Introduction to formalism:
Formalism refers to a way of thinking and work style that only looks at the appearance of things without analyzing their essence. It violates the scientific principle that content determines form, form serves content, and content and form are unified.
The essence of formalism is subjectivism and utilitarianism; The root cause is the dislocation of the concept of political achievements and the lack of sense of responsibility, which replaces solid implementation with vigorous form and covers up contradictions and problems with glamorous appearance; The specific performance is to bully the upper and deceive the lower, make superficial articles, be more empty than real, shout slogans against the yin, and carry them out to the letter.

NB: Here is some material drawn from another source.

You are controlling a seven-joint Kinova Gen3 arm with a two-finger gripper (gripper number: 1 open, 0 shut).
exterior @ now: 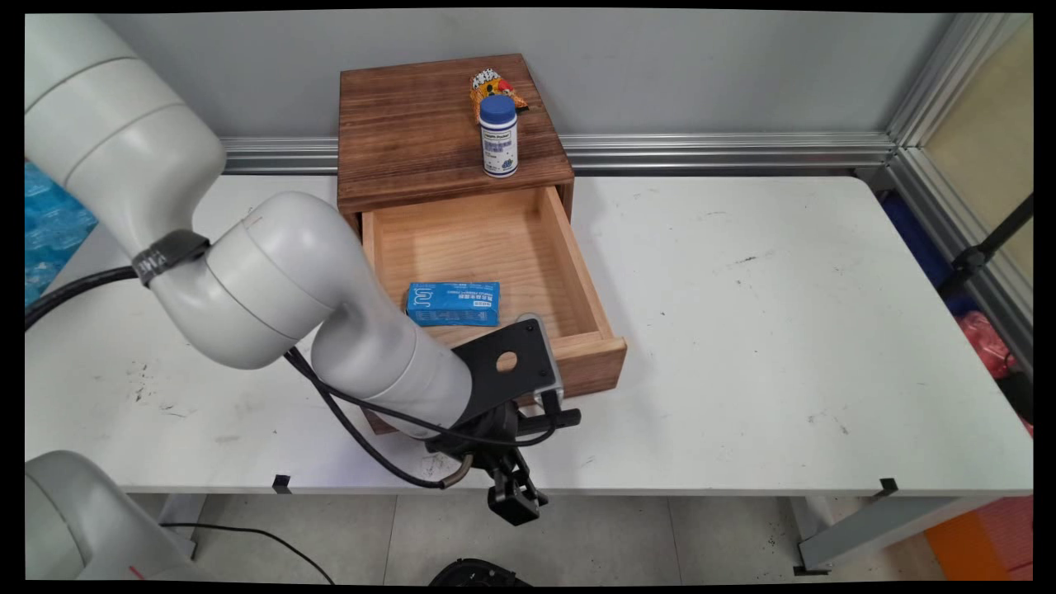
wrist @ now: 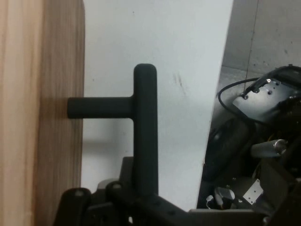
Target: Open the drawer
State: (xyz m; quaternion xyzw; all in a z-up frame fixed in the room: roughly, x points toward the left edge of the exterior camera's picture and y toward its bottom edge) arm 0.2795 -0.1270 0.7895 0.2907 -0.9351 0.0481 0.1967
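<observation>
1. At the front of the open drawer (exterior: 591, 360), near the table's (exterior: 784, 330) front edge, the claw (exterior: 516, 493) hangs pointing downward from the white arm.
2. In the hand view, a black T-shaped handle (wrist: 145, 122) stands out from the drawer's wooden front (wrist: 42, 117). Its stem meets the wood and its crossbar runs straight down into the claw (wrist: 141, 200).
3. The crossbar ends in the black linkage. I cannot tell whether the claw is clamped on it or loose around it.
4. The drawer is pale wood, pulled well out from a dark wooden cabinet (exterior: 412, 124) behind the claw.
5. A blue box (exterior: 453, 304) lies flat inside the drawer, just behind the claw.
6. On the cabinet top, well beyond the claw, a white bottle (exterior: 499, 136) with a blue cap stands upright. A bright snack packet (exterior: 491, 82) is just behind it.
7. Bare white table (wrist: 178, 70) spreads wide to the claw's right; the table's edge is close by, with floor past it.
</observation>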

The typical feature of formalism is that it is divorced from real life and emphasizes the independence of aesthetic activities and the absoluteness of artistic forms. It is believed that form determines content, not content determines form.
Academic schools:
Academic method: focusing on the use of symbols, marks or certain rules to make the results the same as those obtained by experiments or other calculation methods, which can also be called "formalism". These symbols and rules do not necessarily have corresponding semantics in mathematics. In these cases, the way of calculation is usually called "complete formalization".

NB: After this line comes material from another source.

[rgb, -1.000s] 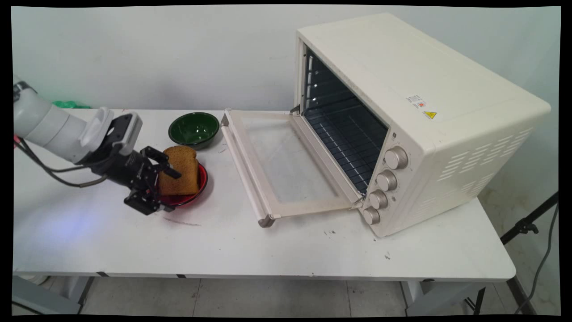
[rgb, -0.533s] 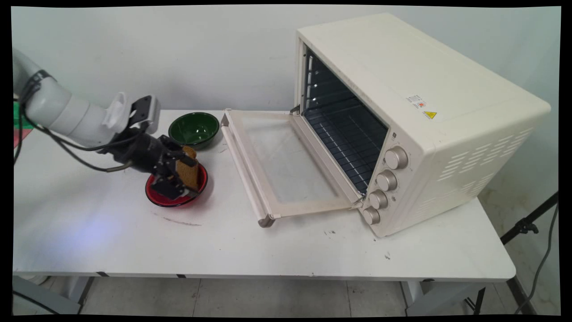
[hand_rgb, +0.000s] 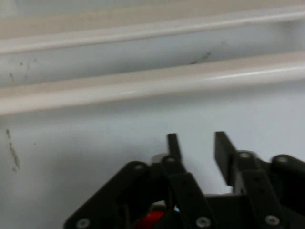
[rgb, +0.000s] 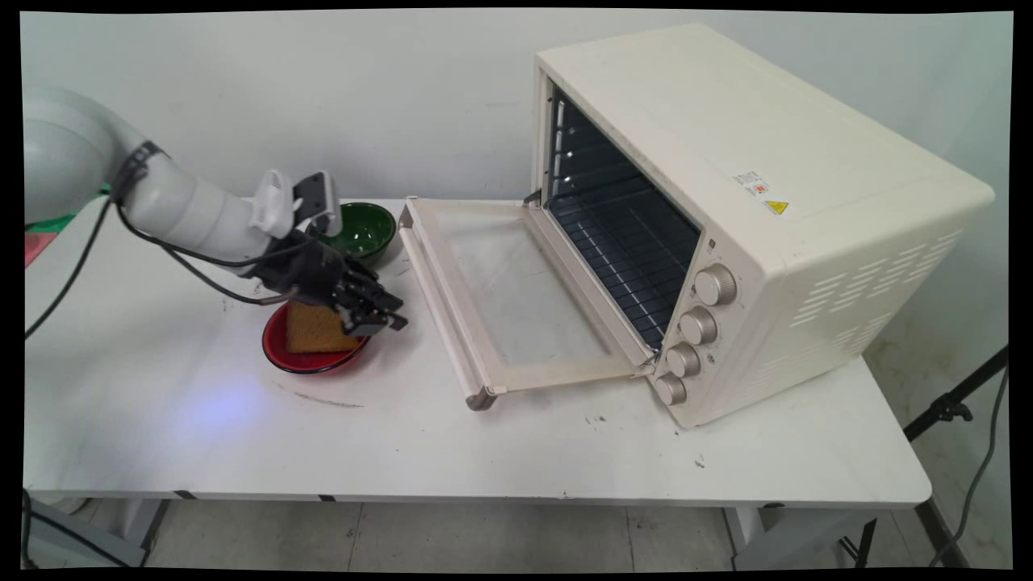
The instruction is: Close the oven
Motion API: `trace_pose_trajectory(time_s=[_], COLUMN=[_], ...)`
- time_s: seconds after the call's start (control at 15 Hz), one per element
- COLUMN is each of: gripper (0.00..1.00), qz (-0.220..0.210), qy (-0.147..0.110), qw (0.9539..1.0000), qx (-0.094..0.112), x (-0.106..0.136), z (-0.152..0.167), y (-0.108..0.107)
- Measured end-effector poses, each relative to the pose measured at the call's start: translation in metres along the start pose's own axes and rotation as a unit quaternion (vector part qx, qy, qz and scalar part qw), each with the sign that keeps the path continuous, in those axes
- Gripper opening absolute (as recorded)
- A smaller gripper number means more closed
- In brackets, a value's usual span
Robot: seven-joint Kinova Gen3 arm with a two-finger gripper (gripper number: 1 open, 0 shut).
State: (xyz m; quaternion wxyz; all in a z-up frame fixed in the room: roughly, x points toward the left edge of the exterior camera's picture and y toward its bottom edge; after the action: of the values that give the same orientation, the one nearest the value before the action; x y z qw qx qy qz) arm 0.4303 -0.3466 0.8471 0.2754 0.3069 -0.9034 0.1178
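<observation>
The black gripper [rgb: 379,315] hangs low over the right rim of a red plate [rgb: 278,355], pointing toward the open oven door [rgb: 516,298]. In the hand view its two fingers [hand_rgb: 174,145] stand a narrow gap apart with only bare white table [rgb: 484,452] showing between them, so they hold nothing. A slice of brown bread [rgb: 315,329] lies flat on the red plate, just left of the gripper and partly under the wrist; whether the gripper touches it I cannot tell. Just beyond the plate, toward the wall, sits a green bowl [rgb: 367,230], partly hidden by the white camera mount on the arm's wrist. To the right stands a large cream toaster oven [rgb: 767,202] with its glass door dropped flat onto the table, the door's handle edge nearest the gripper; the hand view shows that pale handle bar [hand_rgb: 152,86] running across the picture ahead of the fingers. Inside the oven a dark wire rack [rgb: 621,258] is visible, and four round knobs [rgb: 698,327] line its front right panel. Black cables loop down from the arm.
</observation>
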Motion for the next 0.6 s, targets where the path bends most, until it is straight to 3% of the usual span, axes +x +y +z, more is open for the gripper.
trace_pose_trajectory(time_s=[0.6], gripper=[0.0], qz=[-0.031], qy=[0.003], qw=[0.9991], qx=[0.027], x=[-0.001], z=[0.058], y=[-0.008])
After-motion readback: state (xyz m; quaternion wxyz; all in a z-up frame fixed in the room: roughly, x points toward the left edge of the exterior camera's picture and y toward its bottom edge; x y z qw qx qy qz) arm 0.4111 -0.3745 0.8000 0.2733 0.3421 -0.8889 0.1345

Mathematical methods: In the foundation of mathematics, formalism is related to several most accurate mathematical methods. Generally speaking, formalism is an effort to bring the formal system into a specific and limited scope; All issues contained in the formal system or within a certain "formalizable" scope can be formally discussed. Fully formalized, most of them are found in the category of "computer science".
Formalism is also a specific school in Philosophy of Mathematics, which focuses on proving mathematical logic through david hilbert's theory. Therefore, in the category of "mathematical philosophy", formalism refers to a member of the formalism school, which is a dogma of mathematics and philosophy handed down from david hilbert.